** Opening Data for this task block **

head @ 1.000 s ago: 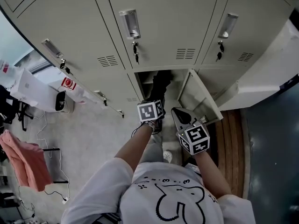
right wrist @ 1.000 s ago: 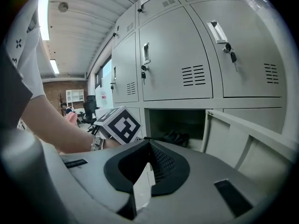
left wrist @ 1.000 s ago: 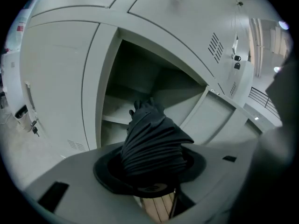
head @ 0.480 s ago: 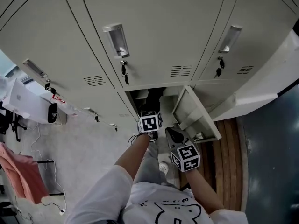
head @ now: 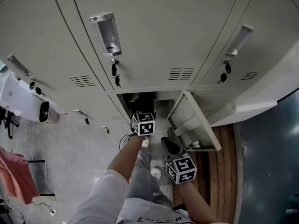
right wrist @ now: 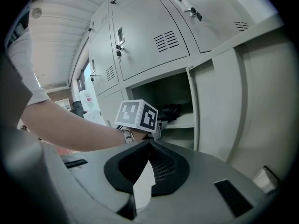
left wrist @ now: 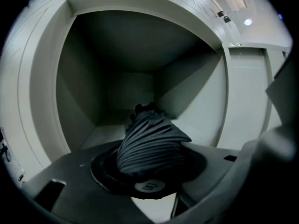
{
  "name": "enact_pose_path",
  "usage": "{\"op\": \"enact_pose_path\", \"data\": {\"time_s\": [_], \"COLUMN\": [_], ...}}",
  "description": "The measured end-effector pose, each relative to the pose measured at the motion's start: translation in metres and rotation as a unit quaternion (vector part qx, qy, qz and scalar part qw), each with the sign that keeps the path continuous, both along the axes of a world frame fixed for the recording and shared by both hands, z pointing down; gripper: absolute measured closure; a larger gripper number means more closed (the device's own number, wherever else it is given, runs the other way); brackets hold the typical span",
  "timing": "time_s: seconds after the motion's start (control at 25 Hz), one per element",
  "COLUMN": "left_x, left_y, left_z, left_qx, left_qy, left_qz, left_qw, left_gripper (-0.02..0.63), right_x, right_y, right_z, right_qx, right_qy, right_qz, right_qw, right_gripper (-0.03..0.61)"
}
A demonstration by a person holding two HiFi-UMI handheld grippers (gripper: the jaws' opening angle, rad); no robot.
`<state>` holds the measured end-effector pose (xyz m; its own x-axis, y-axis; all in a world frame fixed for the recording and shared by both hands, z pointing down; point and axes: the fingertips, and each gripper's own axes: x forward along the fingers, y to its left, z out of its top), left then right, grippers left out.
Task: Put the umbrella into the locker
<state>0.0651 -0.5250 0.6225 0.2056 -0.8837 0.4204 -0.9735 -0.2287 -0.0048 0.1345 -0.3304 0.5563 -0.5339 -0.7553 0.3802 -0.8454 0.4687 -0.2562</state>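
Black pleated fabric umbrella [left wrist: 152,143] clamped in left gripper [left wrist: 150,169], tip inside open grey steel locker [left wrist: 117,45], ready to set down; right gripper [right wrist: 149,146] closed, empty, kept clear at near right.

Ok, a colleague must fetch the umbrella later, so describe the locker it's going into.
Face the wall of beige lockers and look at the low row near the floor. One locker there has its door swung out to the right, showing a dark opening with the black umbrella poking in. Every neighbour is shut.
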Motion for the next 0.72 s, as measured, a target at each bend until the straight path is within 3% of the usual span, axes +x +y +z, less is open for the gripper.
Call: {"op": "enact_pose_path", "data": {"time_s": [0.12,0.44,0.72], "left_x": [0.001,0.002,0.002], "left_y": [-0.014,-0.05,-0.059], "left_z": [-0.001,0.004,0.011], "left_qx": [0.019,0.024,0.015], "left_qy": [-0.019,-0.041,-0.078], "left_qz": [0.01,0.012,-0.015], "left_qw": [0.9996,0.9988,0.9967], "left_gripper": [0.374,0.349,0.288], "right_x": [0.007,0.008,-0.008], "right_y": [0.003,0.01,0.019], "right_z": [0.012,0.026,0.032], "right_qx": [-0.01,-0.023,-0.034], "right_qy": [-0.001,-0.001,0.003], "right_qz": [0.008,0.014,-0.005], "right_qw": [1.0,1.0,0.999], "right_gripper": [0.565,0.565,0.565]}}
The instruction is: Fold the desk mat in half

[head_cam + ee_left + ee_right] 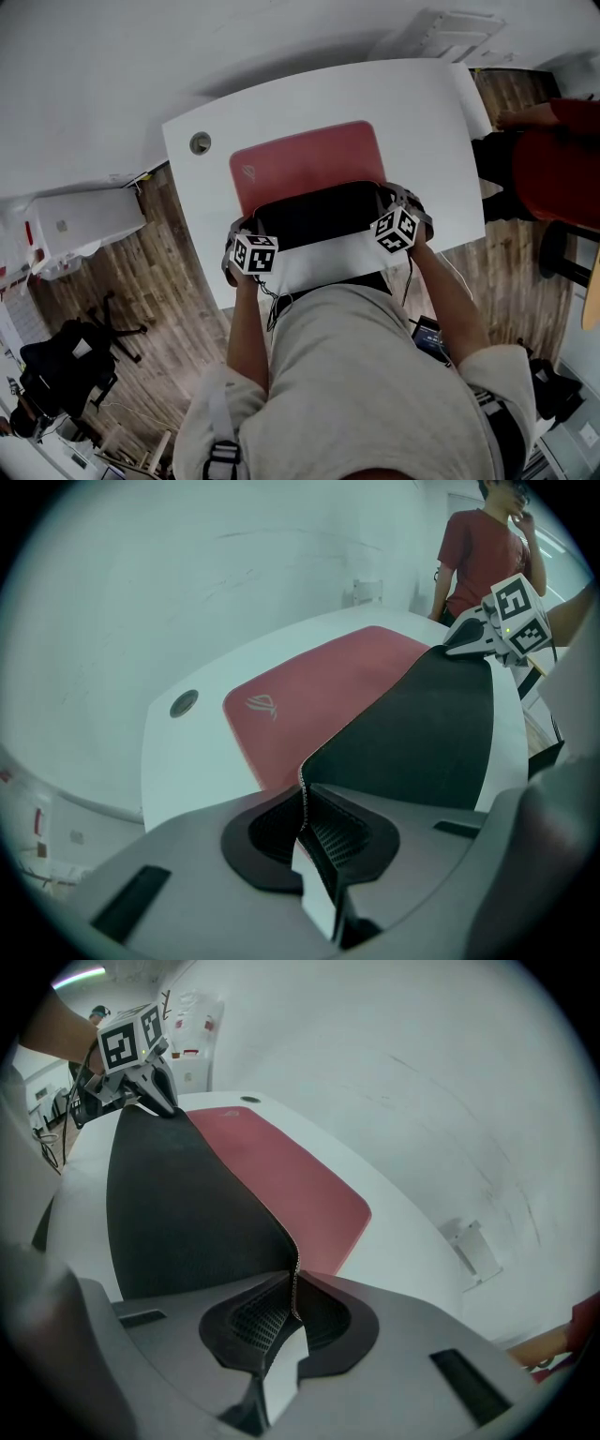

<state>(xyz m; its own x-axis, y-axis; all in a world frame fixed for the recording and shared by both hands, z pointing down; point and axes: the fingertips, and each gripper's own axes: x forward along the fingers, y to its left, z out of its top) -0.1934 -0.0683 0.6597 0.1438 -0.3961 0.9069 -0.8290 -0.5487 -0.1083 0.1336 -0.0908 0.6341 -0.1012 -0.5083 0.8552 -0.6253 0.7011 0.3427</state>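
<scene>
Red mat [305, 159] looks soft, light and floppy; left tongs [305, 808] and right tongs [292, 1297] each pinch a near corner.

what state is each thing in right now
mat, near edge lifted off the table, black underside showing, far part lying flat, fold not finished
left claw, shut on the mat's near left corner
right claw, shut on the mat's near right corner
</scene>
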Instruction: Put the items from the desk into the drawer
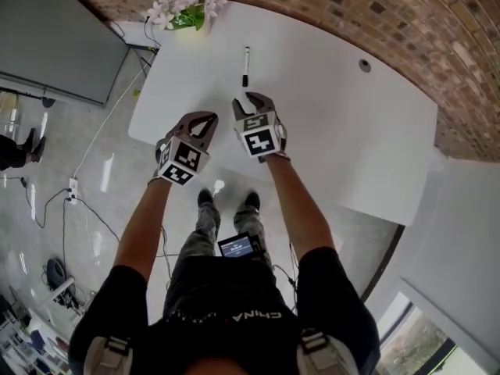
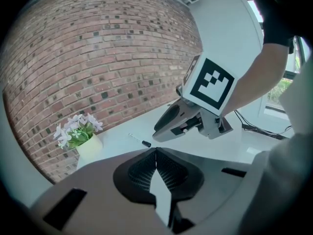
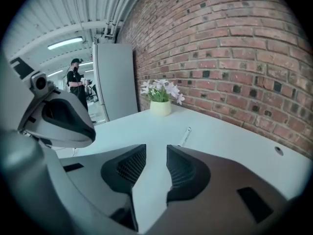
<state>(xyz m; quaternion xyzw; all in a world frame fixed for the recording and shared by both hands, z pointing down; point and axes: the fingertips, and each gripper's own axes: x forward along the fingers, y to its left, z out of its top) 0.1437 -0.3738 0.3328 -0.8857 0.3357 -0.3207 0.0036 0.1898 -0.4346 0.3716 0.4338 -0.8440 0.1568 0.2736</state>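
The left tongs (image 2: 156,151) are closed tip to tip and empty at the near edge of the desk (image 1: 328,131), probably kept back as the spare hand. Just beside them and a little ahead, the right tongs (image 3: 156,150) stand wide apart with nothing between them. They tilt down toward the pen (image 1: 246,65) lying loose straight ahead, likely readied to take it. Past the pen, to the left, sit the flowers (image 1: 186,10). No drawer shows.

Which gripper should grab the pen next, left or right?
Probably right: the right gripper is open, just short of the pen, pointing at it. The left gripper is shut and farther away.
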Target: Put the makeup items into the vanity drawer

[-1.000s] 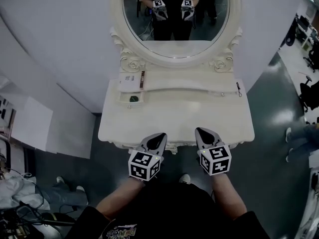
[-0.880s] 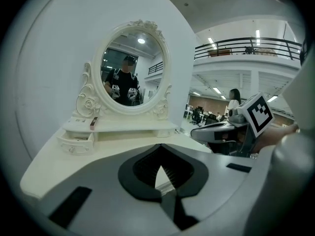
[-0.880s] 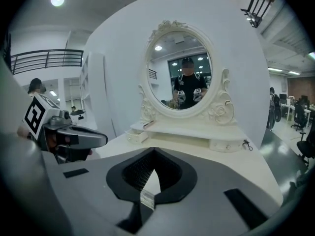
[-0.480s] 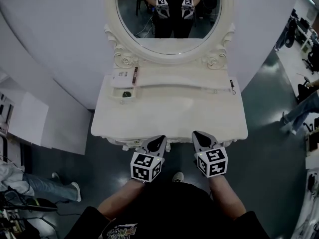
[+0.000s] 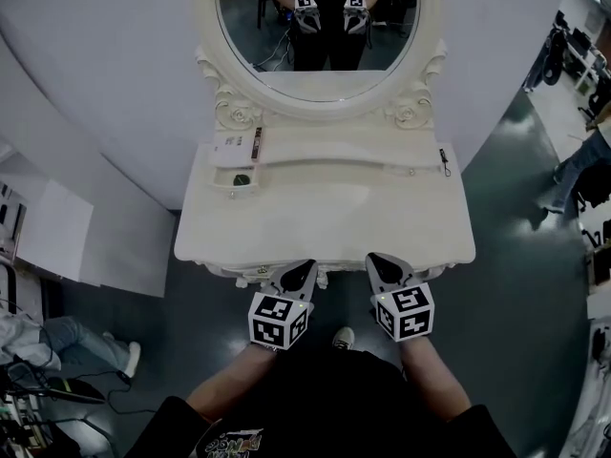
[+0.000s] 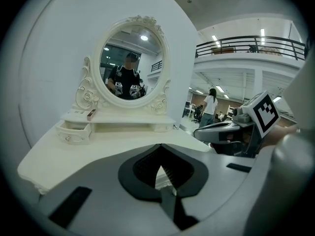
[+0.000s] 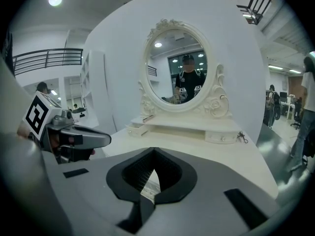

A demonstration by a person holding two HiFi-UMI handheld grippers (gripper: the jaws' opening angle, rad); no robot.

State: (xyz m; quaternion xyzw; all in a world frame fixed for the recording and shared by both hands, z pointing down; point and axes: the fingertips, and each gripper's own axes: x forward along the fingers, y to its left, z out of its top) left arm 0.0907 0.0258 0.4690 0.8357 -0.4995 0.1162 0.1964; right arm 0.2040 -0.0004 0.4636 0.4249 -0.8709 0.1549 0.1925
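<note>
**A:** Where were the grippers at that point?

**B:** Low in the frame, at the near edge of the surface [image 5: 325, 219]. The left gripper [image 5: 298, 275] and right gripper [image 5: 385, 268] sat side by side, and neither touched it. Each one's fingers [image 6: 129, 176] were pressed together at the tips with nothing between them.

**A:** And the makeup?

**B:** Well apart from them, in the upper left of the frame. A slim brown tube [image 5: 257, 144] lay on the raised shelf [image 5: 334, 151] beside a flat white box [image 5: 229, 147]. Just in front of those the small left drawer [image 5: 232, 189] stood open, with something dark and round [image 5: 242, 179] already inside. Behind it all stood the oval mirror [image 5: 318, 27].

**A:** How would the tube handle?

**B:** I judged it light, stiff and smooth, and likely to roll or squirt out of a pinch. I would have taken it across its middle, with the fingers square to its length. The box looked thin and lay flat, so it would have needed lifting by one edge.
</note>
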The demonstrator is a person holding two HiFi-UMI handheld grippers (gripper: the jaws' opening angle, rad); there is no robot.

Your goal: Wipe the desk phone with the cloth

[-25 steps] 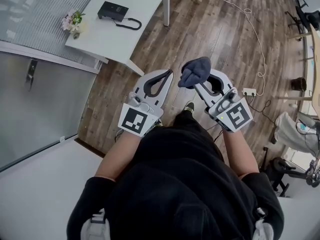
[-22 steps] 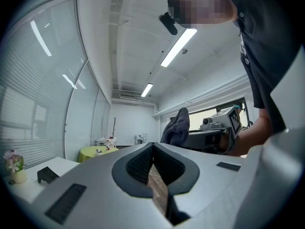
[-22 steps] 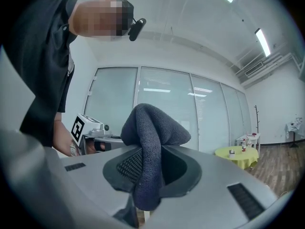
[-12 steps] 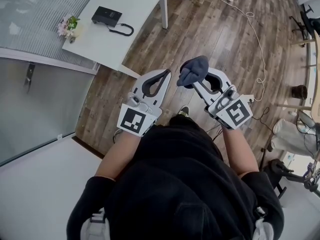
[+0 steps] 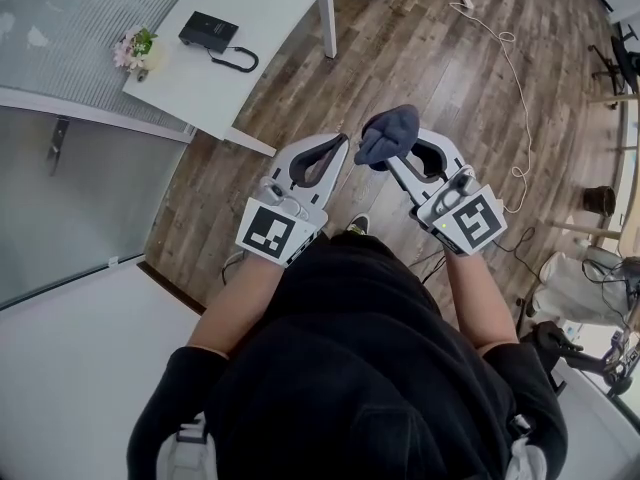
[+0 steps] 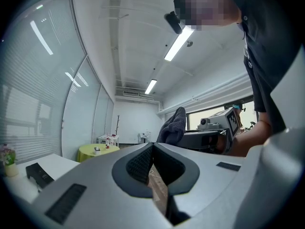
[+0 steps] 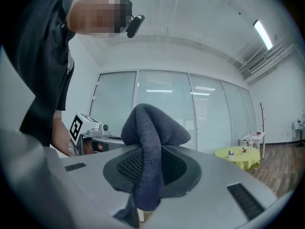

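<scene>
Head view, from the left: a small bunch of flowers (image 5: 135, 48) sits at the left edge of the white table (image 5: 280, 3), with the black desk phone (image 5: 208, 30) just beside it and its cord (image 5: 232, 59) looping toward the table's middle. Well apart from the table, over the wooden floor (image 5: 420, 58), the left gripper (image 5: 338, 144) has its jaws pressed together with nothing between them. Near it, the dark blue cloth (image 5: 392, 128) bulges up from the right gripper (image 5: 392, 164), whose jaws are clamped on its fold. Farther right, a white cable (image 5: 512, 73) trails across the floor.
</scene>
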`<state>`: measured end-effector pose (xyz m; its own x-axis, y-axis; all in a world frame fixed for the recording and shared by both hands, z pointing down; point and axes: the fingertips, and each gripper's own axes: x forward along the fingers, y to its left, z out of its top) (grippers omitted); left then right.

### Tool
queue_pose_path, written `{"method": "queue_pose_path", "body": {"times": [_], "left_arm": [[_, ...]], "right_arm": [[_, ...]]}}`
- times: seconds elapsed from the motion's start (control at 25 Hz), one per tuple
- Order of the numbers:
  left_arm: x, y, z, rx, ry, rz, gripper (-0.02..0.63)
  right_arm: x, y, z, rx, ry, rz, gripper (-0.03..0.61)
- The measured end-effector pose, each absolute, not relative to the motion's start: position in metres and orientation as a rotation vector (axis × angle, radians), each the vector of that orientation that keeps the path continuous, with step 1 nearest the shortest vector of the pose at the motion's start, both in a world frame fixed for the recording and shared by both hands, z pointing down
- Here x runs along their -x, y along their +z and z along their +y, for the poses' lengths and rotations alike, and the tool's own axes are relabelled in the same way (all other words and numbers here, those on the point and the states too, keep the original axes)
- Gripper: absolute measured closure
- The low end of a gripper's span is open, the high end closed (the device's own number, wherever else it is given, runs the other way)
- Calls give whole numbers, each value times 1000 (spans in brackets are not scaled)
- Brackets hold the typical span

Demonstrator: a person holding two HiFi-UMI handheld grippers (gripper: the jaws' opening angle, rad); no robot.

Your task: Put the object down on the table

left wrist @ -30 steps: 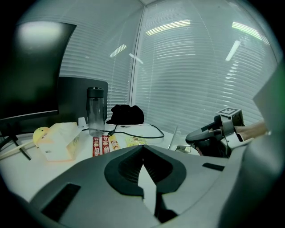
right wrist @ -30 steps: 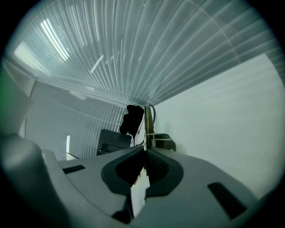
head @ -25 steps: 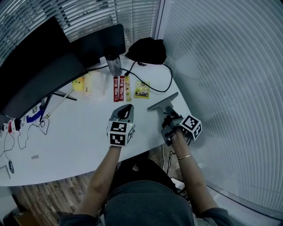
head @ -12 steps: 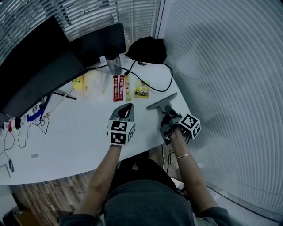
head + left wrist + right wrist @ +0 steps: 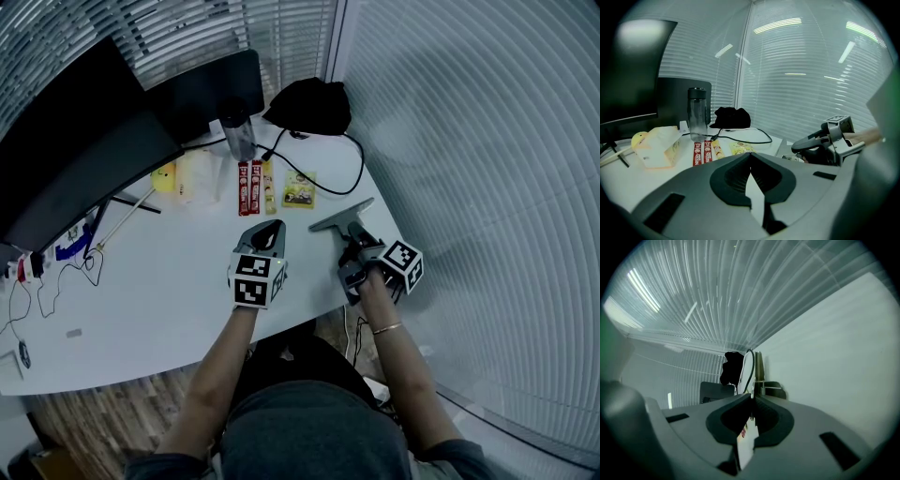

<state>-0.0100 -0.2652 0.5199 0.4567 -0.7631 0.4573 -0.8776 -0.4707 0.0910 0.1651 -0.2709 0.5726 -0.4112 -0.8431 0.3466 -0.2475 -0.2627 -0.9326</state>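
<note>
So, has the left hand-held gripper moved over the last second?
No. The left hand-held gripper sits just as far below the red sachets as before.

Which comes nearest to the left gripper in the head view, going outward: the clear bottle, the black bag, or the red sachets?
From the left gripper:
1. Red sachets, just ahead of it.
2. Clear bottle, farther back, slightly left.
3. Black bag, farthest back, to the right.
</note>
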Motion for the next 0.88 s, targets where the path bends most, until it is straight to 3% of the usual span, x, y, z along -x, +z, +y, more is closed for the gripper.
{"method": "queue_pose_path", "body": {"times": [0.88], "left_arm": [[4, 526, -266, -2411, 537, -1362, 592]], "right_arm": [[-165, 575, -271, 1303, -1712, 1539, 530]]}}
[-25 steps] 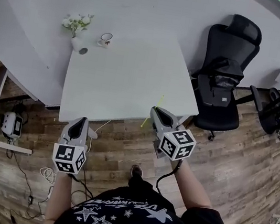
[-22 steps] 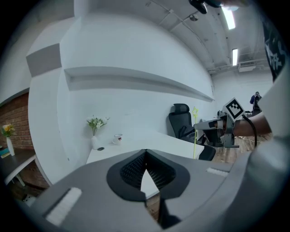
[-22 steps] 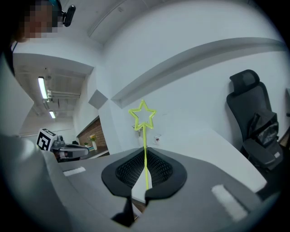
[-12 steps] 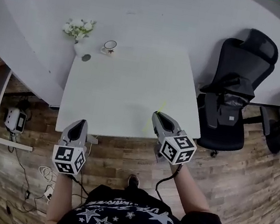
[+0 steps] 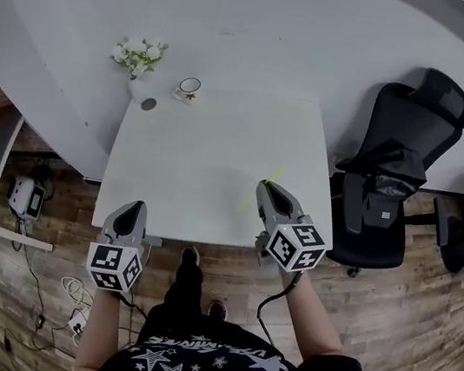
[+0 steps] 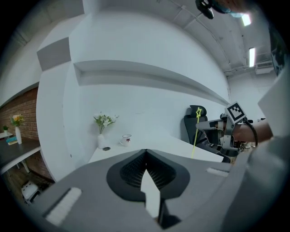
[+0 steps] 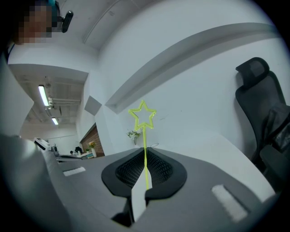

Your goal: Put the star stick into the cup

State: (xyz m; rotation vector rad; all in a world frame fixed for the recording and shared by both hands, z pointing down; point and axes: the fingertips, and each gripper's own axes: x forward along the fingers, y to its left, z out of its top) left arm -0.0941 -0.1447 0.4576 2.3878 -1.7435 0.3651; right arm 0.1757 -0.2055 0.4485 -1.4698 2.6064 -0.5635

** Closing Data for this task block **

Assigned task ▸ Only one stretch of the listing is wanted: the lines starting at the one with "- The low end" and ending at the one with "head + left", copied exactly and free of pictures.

Task response ▸
- The low end of a gripper's span is open, the high end closed (the device's own number, wherever else it is given, runs the other way)
- Calls give whole numbers, each value times 1000 (spans in brackets are not scaled)
- Brackets hold the typical span

Demonstrator: a person holding two HiFi-UMI handheld grippers (gripper: the jaws' opening angle, rad); no robot.

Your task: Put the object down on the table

left wrist @ -30 steps: 
right wrist @ -30 steps: 
head @ -25 steps: 
head @ -12 steps: 
head + left wrist + right wrist @ +0 steps: 

With that, the exercise is finished.